» **WHAT THIS TASK INVOLVES**:
Whenever the word "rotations" turns up in a line of the data below, copy that line.

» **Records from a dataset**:
=======
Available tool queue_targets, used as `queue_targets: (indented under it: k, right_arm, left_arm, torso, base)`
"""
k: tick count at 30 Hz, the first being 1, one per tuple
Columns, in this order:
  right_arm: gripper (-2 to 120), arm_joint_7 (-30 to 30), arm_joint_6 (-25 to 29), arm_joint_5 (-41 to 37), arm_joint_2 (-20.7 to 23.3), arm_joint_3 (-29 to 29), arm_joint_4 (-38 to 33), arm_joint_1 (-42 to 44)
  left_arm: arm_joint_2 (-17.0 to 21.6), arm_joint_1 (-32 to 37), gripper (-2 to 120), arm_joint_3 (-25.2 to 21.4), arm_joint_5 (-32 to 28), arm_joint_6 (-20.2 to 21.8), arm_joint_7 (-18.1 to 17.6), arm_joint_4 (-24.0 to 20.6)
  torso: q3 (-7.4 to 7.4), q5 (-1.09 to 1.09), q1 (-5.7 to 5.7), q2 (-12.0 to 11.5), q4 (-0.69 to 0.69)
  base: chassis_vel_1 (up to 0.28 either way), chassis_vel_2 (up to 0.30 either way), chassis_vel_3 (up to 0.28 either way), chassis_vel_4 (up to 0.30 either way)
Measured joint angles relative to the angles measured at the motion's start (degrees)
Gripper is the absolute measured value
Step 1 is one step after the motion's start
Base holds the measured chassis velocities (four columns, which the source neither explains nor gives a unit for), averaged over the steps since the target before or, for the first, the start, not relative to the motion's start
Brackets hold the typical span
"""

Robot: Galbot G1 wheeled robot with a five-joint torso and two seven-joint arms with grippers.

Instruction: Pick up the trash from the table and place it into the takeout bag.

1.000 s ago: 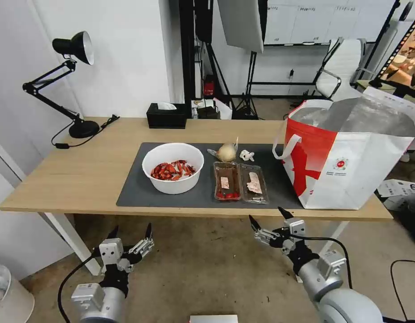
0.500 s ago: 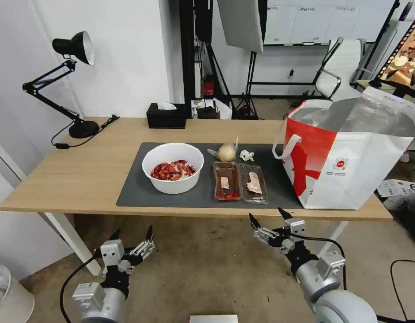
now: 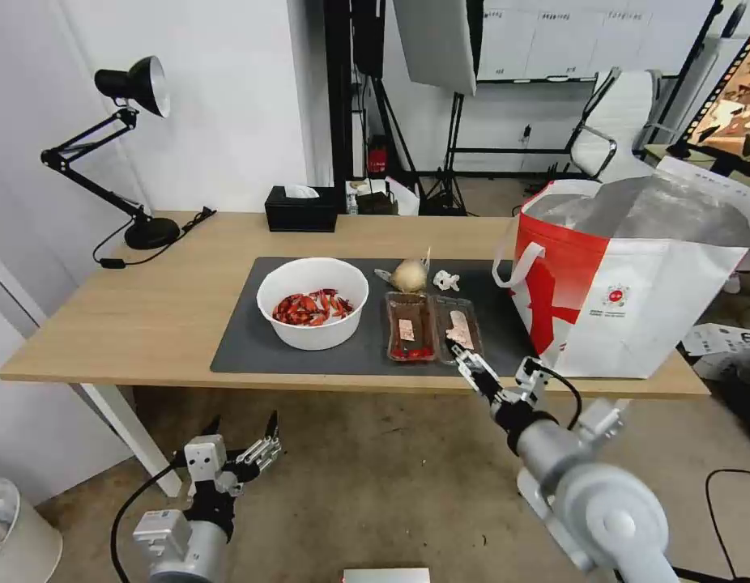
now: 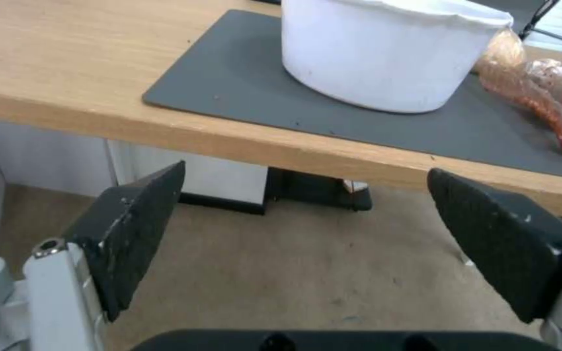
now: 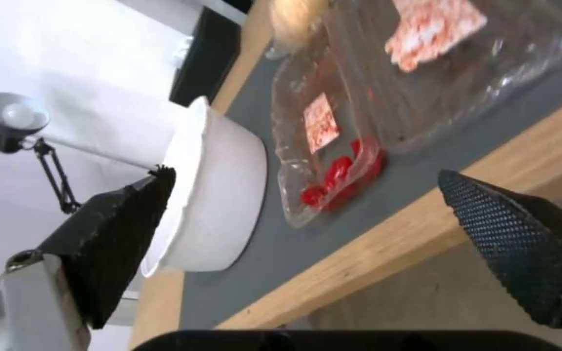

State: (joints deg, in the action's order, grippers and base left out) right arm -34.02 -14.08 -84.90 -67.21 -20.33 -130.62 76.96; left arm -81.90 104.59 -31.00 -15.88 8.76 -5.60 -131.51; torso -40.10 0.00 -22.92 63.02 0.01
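The left claw [image 3: 239, 427] is hanging released below the worktop [image 3: 148, 312]. The bowl [image 3: 313, 302] and tray [image 3: 433, 325] are sitting on the mat [image 3: 245, 344]. The right claw [image 3: 495, 366] is gaping at the tray's near edge; the thin, slippery plastic probably wants a rim pinch. The bag [image 3: 634, 283] is standing open rightmost.

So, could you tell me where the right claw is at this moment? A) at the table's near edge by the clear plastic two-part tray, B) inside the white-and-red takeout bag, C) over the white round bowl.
A: the right claw is open at the near edge of the light-wood table, just in front of the clear plastic two-part tray.
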Motion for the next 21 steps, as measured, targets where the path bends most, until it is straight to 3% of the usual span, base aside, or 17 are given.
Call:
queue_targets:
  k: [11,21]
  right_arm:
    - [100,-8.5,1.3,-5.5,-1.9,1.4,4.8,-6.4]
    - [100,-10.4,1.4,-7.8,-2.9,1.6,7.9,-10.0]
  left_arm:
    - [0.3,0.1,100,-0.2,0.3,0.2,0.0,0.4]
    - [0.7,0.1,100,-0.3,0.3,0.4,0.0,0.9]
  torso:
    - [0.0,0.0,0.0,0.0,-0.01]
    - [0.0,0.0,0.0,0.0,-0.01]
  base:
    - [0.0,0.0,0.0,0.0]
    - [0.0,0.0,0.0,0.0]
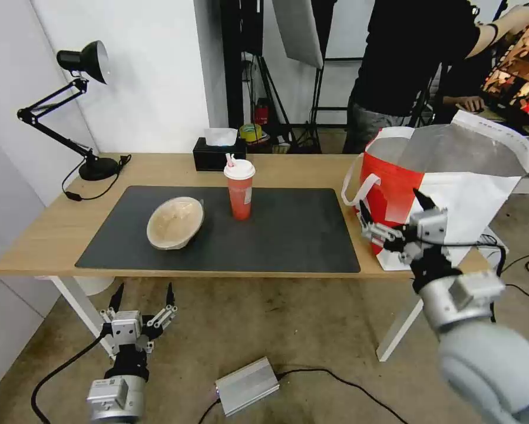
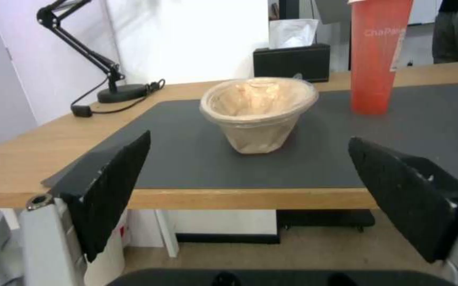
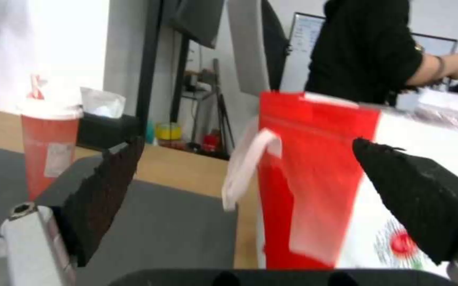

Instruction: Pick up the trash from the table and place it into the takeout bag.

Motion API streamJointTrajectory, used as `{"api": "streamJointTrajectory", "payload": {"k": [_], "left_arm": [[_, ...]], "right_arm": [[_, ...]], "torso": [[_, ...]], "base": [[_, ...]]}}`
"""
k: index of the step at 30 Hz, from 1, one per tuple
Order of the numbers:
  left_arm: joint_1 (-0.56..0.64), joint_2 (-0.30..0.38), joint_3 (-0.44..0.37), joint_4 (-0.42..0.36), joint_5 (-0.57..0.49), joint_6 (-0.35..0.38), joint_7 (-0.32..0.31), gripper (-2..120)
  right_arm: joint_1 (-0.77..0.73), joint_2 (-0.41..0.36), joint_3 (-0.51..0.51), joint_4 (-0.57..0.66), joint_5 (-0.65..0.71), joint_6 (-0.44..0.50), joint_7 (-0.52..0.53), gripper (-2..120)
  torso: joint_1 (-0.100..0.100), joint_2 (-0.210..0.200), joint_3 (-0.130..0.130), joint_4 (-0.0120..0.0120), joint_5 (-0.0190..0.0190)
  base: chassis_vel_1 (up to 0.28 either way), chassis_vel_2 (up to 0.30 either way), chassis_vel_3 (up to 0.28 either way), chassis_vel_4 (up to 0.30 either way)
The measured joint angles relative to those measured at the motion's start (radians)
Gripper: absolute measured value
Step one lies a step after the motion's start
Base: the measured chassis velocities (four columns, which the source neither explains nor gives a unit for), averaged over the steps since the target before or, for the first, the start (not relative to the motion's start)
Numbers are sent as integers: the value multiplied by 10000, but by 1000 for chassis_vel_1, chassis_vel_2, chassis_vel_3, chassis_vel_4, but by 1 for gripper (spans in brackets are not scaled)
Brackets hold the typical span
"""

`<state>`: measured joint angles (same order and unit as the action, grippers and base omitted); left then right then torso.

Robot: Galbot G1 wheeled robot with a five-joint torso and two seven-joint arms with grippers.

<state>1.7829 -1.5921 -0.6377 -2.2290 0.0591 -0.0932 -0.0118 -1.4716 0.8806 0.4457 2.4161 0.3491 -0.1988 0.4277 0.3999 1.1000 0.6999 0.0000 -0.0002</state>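
Observation:
A beige paper-pulp bowl (image 1: 175, 222) (image 2: 258, 112) lies tilted on the dark mat of the table (image 1: 58, 229), left of centre. Behind it and to the right stands a red-orange cup (image 1: 239, 189) (image 2: 379, 55) (image 3: 49, 149) with a white lid. The white and red takeout bag (image 1: 453, 188) (image 3: 314, 178) stands open at the table's right end. My left gripper (image 1: 144, 295) (image 2: 247, 194) is open, low in front of the table edge, facing the bowl. In front of the bag's red side my right gripper (image 1: 394, 215) (image 3: 245, 190) hangs open and empty.
A black tissue box (image 1: 217, 154) sits at the table's back edge, and a black desk lamp (image 1: 82, 106) stands on the back left corner. A silver box (image 1: 247, 386) with cables lies on the floor. A person stands behind the bag.

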Motion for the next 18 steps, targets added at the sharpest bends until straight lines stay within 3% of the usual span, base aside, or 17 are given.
{"api": "streamJointTrajectory", "payload": {"k": [9,18], "left_arm": [[2,22,16,43,3,-17,4,100],[-4,37,-6,55,-8,-24,3,100]], "right_arm": [[-1623,1627,-382,-195,-1661,784,-8,100],[-2041,2237,-1173,-744,-2406,1396,273,100]], "torso": [[0,0,0,-1,1],[0,1,0,0,1]], "base": [[0,0,0,0],[0,0,0,0]]}}
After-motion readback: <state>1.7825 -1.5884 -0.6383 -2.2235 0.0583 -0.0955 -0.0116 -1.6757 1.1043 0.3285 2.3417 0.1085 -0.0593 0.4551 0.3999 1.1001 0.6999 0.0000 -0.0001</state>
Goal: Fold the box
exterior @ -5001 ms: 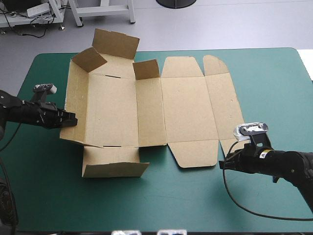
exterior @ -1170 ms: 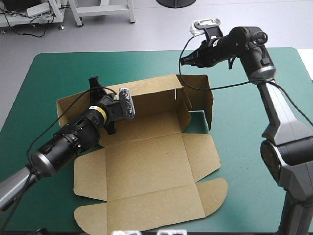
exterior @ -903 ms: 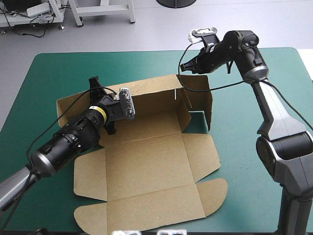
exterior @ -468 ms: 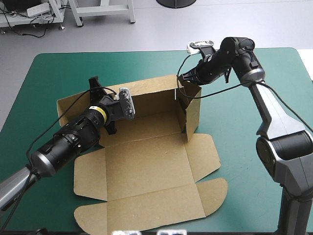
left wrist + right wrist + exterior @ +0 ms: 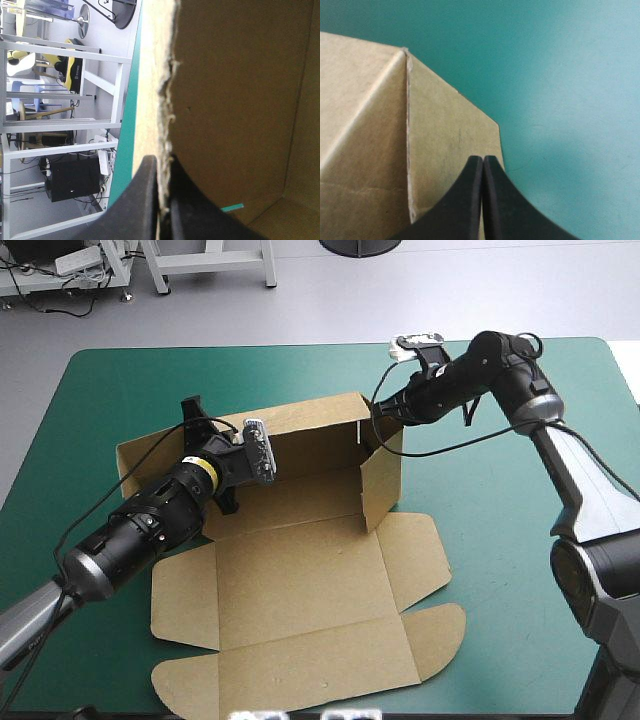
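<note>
The brown box (image 5: 300,580) lies mid-table with its long back wall (image 5: 310,430) raised and its right end wall (image 5: 383,480) standing upright. The lid panels lie flat toward the table's front, ending in a rounded tab (image 5: 440,630). My left gripper (image 5: 197,418) reaches over the back wall's left part. In the left wrist view it (image 5: 162,200) pinches the ragged top edge of that board (image 5: 240,100). My right gripper (image 5: 381,411) is shut, its tip against the top outer corner of the end wall. In the right wrist view it (image 5: 483,165) rests on the brown panel (image 5: 370,125).
Bare teal-green cover (image 5: 500,540) stretches to the right of the box and along the far edge (image 5: 250,365). The left arm's body lies over the box's left flap (image 5: 140,460).
My right gripper came down and in toward the box's back right corner. The end flap, earlier splayed outward, now stands square against the back wall. The left arm has stayed put.
</note>
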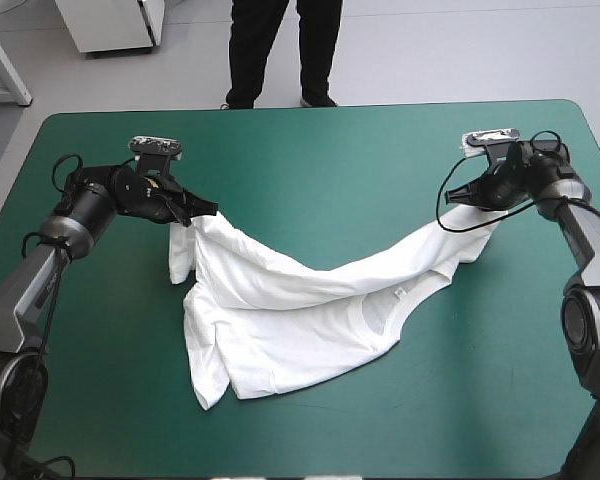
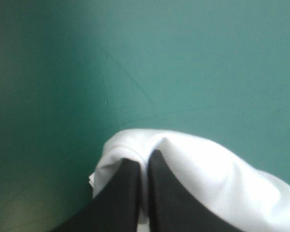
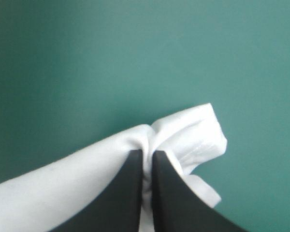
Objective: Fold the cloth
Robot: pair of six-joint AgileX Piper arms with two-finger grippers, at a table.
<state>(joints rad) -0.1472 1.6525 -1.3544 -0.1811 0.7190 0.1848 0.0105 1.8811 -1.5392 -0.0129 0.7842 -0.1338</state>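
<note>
The white T-shirt [image 1: 290,310] hangs stretched between both arms, sagging in the middle onto the teal-green table [image 1: 320,160]. My left gripper [image 1: 205,213] is shut on the T-shirt at its left corner, a sleeve drooping below it. In the left wrist view the black fingers [image 2: 121,193] pinch a fold of the T-shirt [image 2: 193,164], all but closed, and my left gripper [image 2: 143,157] points over bare cover. My right gripper [image 1: 458,196] is shut on the T-shirt's other corner. In the right wrist view my right gripper [image 3: 147,153] holds bunched T-shirt [image 3: 188,130] with a hemmed edge sticking out.
The lower body of the T-shirt lies crumpled toward the table's near middle, collar [image 1: 395,300] visible facing right. Bare teal-green cover lies beyond both grippers toward the far edge [image 1: 310,108] and along the near edge.
</note>
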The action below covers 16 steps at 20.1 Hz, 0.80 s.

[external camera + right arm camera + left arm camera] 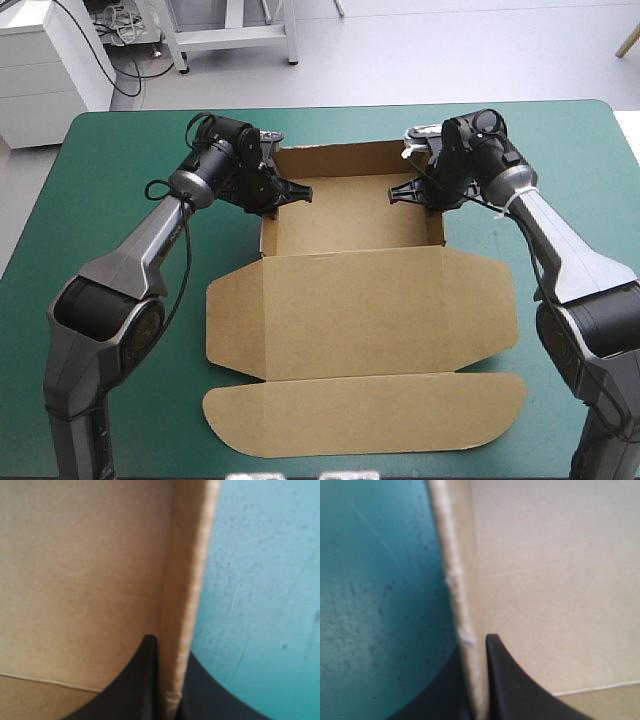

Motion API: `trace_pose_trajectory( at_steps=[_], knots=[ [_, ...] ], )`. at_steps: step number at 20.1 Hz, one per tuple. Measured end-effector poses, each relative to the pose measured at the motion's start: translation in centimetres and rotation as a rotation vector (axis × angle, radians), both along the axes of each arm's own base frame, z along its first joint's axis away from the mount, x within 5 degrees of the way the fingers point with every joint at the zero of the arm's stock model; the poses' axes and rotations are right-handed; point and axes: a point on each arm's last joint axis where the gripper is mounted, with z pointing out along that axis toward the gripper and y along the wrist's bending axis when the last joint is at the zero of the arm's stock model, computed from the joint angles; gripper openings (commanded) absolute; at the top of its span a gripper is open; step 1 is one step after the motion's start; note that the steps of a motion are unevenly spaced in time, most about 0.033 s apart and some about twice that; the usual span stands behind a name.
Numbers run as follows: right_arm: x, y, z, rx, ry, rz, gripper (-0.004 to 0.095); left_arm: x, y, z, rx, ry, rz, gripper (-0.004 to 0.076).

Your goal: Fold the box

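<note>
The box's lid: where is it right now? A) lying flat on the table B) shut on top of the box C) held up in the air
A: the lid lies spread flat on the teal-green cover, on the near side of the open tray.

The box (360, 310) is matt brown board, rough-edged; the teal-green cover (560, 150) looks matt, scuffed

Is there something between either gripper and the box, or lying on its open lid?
Nothing visible does. The left gripper is shut on the left wall of the box and the right gripper on its right wall, touching the board directly. The lid lies flat with nothing on it.
</note>
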Motion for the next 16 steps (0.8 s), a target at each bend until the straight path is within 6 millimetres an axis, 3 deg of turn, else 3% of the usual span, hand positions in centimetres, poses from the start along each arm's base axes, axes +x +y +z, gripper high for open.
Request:
trace_pose_trajectory(
  at_steps=[6,8,10,11,12,13,16],
  knots=[
    [0.23,-0.1,-1.24,-0.025,0.027,-0.001,0.0,0.34,-0.34,-1.21,-0.003,0.031,-0.013,0.0008],
    [0.23,-0.15,-1.24,-0.032,0.027,0.002,0.0038,0.35,-0.39,-1.3,0.0,0.03,-0.035,0.0099],
    [0.27,-0.14,-1.22,-0.031,0.022,0.002,0.017,0.36,-0.41,-1.34,0.003,0.028,-0.055,0.0253],
    [0.29,-0.12,-1.21,-0.028,0.019,0.003,0.0284,0.36,-0.44,-1.37,0.003,0.029,-0.06,0.0365],
    [0.27,0.0,-1.21,-0.016,0.022,0.006,0.0384,0.35,-0.48,-1.37,-0.002,0.029,-0.065,0.0419],
    [0.24,0.16,-1.21,-0.003,0.024,0.01,0.0547,0.34,-0.52,-1.36,-0.005,0.029,-0.067,0.0481],
    [0.07,0.7,-1.2,0.026,0.032,0.029,0.0778,0.24,-0.91,-1.32,-0.03,0.03,-0.075,0.0482]
  ],
)
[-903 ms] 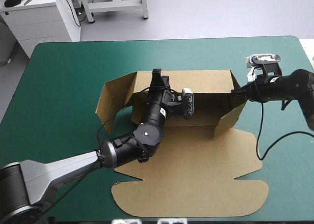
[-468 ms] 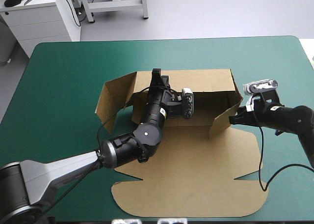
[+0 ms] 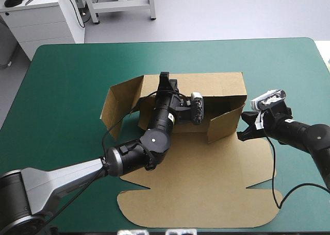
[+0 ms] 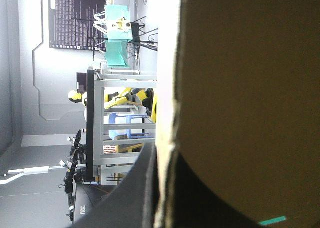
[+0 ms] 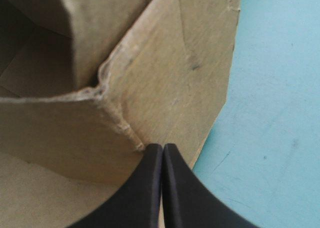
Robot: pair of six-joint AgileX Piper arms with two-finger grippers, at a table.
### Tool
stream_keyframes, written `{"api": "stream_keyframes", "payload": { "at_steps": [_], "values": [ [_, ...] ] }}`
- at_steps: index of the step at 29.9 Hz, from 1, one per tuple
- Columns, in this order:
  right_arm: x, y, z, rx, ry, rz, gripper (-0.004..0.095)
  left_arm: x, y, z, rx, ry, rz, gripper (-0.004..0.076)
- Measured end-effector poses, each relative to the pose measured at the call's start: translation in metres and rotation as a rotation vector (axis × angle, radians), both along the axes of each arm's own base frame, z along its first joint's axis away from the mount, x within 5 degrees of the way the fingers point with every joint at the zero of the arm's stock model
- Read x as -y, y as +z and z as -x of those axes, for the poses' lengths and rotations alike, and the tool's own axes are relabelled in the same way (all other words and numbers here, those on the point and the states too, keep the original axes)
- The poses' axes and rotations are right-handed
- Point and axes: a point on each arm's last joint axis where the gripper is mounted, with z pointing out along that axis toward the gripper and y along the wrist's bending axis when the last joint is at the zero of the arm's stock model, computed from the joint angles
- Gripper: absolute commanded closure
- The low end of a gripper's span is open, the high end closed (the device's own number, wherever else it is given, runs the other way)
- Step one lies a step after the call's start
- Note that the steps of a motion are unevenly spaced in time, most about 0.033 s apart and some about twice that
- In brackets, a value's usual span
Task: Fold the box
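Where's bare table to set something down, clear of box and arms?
Free: teal-green cover between the box and the far edge; also left of its raised left flap. Crowded: left arm inside the box, right arm beside its right flap.

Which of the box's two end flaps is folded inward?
The right end flap, angled in across the front with the right gripper at its outer face; the left end flap angles outward.

The box (image 3: 196, 183) is brown board, matt and a little rough, with fuzzy, papery cut edges. The bench (image 3: 67, 75) wears a teal-green cover, smooth and dull. At 3 o'clock from the box, the right tool (image 5: 162, 147) has black fingers (image 5: 145, 188), smooth and slightly shiny, like plastic.
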Motion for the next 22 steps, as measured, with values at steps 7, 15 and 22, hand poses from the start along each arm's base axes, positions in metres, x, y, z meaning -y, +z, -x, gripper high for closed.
{"api": "stream_keyframes", "payload": {
  "at_steps": [7,15,22],
  "values": [
    [-0.0046,-0.0022,0.0044,-0.034,0.07,-0.001,0.0419,0.0003,-0.0002,-0.0001,-0.002,-0.005,0.001,0.0732],
    [-0.0032,-0.002,0.0034,-0.024,0.057,0.011,0.023,0.0011,-0.0004,0.0002,-0.005,-0.014,0.003,0.0732],
    [-0.0032,-0.002,0.0034,-0.024,0.057,0.011,0.023,0.0012,-0.0003,0.0002,-0.005,-0.016,0.002,0.0732]
  ]
}}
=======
» **RESULT BELOW**:
Motion API: `trace_pose_trajectory( at_steps=[_], knots=[ [_, ...] ], )`. at_steps: step number at 20.1 Hz, one per tuple. Measured end-effector poses, each relative to the pose measured at the motion's start: translation in centimetres and rotation as a rotation vector (axis × angle, radians), both along the axes of each arm's own base frame, z along its first joint's axis away from the mount, x within 5 degrees of the way the fingers point with every joint at the zero of the arm's stock model; the poses' axes and rotations are right-handed; point and axes: a point on each arm's last joint axis where the gripper is mounted, with z pointing out along that axis toward the gripper and y along the wrist's bending axis when the last joint is at the zero of the arm's stock model, computed from the joint angles; gripper openings (commanded) absolute; at the top of its span a gripper is open; step 1 is one step after the motion's start; note that the steps of a motion are unevenly spaced in time, most about 0.033 s apart and some about twice that; the usual span stands behind a name.
- Read x as -y, y as +z and z as -x of those axes, for the poses' lengths and rotations alike, and the tool's own axes are relabelled in the same way (all other words and numbers here, those on the point and the states too, keep the original axes)
- The poses' axes and rotations are right-handed

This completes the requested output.